◆ **Action item**
Return the lines below exactly as they appear, please, starting with the first and ending with the one that contains "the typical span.".

○ ○ ○ ○ ○ ○ ○

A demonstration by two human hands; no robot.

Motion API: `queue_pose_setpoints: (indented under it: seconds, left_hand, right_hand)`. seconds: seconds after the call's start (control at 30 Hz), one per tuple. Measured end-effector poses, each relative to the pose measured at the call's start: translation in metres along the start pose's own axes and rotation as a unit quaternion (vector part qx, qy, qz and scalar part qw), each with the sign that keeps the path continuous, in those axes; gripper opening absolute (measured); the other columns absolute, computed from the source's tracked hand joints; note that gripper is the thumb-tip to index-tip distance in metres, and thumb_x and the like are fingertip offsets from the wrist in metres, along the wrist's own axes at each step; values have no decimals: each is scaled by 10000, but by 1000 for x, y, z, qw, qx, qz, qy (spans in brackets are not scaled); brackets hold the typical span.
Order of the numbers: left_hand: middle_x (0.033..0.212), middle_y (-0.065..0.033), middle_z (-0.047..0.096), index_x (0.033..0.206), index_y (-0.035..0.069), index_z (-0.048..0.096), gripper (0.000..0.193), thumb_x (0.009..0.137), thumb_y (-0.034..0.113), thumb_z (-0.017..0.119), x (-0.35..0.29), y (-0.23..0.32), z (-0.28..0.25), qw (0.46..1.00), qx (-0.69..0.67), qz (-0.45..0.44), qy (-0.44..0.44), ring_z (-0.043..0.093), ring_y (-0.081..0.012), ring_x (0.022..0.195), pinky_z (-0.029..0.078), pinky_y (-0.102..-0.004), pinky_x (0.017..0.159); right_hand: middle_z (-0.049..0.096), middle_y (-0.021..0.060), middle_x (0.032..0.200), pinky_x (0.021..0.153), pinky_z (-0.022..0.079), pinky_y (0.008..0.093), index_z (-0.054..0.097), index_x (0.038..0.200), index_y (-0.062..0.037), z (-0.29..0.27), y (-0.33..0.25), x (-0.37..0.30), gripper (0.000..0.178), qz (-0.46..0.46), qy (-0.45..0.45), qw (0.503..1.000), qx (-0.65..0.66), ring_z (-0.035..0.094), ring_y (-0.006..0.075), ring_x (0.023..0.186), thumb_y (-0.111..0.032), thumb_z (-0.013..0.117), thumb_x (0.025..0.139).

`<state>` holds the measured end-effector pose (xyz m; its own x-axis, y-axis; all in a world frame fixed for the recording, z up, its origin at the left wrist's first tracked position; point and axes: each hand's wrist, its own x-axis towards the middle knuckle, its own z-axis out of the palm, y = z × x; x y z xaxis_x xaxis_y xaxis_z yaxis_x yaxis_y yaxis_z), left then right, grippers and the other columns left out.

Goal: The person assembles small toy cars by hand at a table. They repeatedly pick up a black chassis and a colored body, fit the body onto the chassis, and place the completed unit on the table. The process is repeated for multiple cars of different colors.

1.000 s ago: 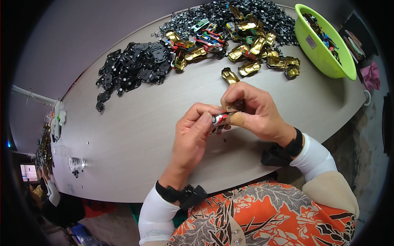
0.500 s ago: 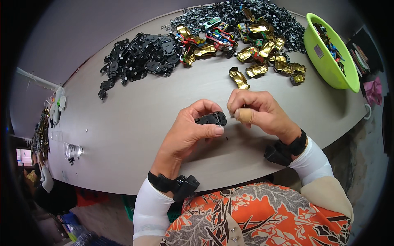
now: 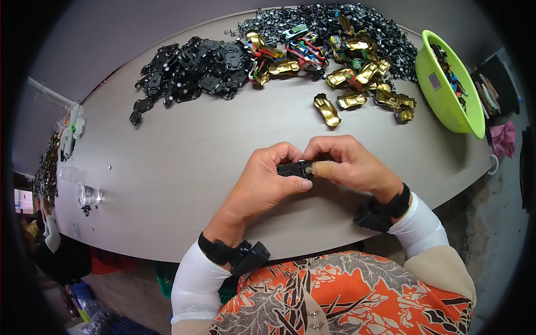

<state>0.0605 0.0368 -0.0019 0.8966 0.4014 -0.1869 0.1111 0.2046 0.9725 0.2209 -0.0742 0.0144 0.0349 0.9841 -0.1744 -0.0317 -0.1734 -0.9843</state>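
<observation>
A black toy car base (image 3: 289, 170) lies in my left hand (image 3: 258, 181), gripped between the thumb and bent fingers. At its right end my right hand (image 3: 353, 166) is closed in a pinch, fingertips touching the base. A tan bandage (image 3: 325, 169) wraps the right thumb. A small part shows by that thumb, too small and partly covered to name. Beyond my hands, a gold toy car body (image 3: 326, 110) rests on the table (image 3: 212, 139), with another gold car body (image 3: 352, 100) beside it.
Black car bases (image 3: 195, 70) are heaped at the back left, gold and coloured car bodies (image 3: 285, 67) in the middle. Behind them spreads a pile of small wheel parts (image 3: 385, 47). A green basin (image 3: 446, 103) stands at right, a clear cup (image 3: 89, 195) at left. Another person's arm (image 3: 51, 231) shows far left.
My right hand has come left and slightly down, from apart to touching the end of the car base. My left hand still holds the base. The whole view has shifted slightly.
</observation>
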Motion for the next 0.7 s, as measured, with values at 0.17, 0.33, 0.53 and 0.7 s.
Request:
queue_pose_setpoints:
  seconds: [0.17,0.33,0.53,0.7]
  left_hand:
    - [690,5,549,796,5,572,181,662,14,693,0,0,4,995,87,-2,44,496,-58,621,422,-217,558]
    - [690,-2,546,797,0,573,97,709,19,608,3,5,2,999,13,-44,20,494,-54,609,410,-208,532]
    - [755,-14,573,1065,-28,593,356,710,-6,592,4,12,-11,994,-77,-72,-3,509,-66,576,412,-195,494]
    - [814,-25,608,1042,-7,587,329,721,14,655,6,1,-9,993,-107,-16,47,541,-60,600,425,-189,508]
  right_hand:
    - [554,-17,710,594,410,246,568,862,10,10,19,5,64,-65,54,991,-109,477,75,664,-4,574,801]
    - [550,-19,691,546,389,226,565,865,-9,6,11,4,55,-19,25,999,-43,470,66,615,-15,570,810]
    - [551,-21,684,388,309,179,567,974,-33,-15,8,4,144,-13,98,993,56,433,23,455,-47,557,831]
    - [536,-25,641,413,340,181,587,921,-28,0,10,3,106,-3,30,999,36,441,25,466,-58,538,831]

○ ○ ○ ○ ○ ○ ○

◆ **Solution to this problem**
A demonstration by two human hands; no robot.

Motion API: `queue_pose_setpoints: (indented under it: seconds, left_hand, right_hand)`. seconds: seconds after the call's start (control at 30 Hz), one per tuple. Measured end-effector poses, each relative to the pose measured at the call's start: translation in metres along the start pose's own axes and rotation as a unit quaternion (vector part qx, qy, qz and scalar part qw), each with the sign that keeps the path continuous, in those axes; gripper opening absolute (measured); the other columns absolute, computed from the source's tracked hand joints; note that gripper is the thumb-tip to index-tip distance in metres, and thumb_x and the like are fingertip offsets from the wrist in metres, along the wrist's own axes at each step; values have no decimals: each is scaled by 10000, but by 1000 for x, y, z, qw, qx, qz, qy (spans in brackets are not scaled); brackets hold the typical span.

That wraps up the exercise.